* Entries shown

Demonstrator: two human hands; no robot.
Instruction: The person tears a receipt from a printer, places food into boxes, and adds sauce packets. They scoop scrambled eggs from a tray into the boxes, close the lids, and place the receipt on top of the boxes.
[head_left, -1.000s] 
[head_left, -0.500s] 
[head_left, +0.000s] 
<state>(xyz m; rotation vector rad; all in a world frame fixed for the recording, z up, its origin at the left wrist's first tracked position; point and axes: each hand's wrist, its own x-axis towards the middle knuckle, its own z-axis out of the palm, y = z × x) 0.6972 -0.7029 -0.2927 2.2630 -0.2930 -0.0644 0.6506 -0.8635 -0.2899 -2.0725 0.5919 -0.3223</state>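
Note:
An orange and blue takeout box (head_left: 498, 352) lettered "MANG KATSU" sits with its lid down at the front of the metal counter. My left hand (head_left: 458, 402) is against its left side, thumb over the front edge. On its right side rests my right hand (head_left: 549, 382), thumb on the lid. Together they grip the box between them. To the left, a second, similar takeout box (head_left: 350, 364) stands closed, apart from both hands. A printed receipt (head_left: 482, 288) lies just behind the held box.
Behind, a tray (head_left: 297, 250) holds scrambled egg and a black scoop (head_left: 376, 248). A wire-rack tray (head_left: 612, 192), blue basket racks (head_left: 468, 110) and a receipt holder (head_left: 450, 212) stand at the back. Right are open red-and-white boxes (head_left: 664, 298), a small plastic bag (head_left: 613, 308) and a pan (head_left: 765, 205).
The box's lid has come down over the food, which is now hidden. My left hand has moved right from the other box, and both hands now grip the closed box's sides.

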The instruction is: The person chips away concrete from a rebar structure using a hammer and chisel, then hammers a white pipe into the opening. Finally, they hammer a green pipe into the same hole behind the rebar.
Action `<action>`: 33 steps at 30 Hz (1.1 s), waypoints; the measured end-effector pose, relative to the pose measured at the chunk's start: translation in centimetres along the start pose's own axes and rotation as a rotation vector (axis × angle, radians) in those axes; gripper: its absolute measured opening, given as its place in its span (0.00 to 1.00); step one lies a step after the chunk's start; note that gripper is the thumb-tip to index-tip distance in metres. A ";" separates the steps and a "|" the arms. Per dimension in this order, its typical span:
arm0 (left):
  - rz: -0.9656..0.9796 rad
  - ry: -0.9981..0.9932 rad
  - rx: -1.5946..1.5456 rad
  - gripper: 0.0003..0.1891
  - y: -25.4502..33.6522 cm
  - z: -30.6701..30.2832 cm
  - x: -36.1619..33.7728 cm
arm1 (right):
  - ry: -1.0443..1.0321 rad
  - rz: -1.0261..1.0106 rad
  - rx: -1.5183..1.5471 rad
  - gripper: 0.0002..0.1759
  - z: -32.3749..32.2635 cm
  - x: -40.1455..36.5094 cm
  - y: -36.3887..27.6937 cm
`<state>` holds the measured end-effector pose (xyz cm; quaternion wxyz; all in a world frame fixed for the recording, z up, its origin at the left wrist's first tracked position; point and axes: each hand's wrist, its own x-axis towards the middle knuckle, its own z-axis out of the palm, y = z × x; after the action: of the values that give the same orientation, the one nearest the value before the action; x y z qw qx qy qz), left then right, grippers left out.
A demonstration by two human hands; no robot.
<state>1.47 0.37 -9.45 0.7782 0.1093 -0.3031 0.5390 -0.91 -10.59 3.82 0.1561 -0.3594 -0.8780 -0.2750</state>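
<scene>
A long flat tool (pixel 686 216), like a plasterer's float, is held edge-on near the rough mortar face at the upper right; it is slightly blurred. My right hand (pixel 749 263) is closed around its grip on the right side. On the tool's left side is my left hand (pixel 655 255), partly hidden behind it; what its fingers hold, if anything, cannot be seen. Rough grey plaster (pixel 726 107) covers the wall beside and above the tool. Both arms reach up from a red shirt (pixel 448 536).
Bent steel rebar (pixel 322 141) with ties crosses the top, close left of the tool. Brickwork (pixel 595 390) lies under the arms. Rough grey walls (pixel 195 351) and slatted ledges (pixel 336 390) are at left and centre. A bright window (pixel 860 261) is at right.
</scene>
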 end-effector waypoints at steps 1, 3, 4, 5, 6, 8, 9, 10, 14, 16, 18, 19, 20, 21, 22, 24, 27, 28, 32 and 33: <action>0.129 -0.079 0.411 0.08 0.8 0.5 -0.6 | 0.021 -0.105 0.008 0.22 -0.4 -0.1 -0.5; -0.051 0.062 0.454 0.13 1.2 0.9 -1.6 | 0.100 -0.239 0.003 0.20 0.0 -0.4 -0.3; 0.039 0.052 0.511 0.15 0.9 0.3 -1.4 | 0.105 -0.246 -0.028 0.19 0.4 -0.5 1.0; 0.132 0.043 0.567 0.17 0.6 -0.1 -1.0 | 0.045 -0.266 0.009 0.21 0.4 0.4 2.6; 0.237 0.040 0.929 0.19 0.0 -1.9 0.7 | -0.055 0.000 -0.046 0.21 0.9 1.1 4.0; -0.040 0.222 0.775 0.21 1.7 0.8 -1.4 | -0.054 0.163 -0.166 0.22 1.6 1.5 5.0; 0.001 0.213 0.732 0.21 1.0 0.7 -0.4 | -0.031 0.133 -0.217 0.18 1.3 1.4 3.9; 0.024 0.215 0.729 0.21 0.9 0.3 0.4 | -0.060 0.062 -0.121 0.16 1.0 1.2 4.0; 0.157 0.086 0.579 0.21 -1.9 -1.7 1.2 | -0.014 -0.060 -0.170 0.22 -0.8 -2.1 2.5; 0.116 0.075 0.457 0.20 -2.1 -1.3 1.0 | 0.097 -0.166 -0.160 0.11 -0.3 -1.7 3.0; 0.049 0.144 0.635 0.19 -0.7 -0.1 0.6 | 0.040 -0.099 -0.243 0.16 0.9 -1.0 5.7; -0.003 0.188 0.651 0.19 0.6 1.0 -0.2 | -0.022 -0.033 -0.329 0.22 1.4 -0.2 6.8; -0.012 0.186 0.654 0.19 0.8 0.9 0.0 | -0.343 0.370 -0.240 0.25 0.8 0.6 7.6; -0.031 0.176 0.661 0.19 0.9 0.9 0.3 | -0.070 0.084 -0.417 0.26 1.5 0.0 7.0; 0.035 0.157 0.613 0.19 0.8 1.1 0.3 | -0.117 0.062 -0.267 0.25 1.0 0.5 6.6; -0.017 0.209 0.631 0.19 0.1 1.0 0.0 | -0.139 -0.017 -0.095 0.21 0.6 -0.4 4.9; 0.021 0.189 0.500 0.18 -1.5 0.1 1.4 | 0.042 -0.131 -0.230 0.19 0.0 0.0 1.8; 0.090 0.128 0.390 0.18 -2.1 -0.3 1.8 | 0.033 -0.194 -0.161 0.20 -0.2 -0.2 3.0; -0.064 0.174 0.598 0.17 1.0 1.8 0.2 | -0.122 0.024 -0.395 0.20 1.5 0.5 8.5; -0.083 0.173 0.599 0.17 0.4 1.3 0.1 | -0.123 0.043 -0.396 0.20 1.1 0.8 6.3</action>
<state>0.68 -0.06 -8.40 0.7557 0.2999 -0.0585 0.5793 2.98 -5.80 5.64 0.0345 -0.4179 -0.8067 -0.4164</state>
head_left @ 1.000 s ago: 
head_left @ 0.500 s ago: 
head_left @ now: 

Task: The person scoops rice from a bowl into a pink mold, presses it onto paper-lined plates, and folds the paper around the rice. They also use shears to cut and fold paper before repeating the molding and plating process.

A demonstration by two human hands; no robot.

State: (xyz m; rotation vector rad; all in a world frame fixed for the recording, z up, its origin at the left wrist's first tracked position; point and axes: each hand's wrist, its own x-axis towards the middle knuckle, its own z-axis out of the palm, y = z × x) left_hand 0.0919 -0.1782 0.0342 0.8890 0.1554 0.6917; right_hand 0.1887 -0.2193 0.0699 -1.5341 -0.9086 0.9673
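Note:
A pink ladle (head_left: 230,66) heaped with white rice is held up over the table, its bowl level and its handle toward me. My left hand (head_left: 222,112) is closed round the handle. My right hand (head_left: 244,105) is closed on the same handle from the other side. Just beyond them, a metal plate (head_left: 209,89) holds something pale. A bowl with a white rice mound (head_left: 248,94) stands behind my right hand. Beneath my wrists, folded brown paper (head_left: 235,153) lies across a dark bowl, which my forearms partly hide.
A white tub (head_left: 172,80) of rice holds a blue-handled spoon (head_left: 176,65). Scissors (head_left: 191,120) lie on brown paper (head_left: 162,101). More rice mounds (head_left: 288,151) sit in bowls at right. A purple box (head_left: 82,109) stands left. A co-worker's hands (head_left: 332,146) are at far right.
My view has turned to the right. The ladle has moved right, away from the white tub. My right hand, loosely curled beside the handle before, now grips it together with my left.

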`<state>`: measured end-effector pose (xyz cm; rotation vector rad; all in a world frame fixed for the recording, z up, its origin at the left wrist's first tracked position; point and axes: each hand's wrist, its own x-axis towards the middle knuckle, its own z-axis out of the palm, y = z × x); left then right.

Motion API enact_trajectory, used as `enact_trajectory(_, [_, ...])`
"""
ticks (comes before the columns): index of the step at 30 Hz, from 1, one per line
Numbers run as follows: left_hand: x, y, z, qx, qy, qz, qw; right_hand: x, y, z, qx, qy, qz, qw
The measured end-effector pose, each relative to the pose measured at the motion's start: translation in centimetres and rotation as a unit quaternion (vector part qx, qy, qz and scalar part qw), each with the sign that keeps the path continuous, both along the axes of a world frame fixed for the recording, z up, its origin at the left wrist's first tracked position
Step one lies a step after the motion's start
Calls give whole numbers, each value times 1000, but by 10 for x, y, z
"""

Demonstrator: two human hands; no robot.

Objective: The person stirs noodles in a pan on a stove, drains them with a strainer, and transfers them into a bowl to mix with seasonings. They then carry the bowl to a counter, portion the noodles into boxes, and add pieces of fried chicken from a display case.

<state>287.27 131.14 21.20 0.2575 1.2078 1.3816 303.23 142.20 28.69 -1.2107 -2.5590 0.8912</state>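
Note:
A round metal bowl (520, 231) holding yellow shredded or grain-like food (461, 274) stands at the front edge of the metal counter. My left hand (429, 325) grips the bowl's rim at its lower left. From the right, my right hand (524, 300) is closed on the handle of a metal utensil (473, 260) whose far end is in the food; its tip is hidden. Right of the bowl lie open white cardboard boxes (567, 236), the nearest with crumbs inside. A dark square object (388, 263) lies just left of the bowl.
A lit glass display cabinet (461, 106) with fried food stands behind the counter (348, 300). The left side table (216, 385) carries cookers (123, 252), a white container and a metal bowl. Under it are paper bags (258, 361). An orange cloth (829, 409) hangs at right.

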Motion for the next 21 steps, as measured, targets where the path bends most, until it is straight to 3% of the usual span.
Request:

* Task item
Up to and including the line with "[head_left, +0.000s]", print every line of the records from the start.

* Completed task
Demonstrator: two human hands; no robot.
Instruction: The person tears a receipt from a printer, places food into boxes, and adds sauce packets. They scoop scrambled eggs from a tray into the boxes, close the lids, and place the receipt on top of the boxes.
[head_left, -1.000s] 
[head_left, -0.500s] 
[head_left, +0.000s] 

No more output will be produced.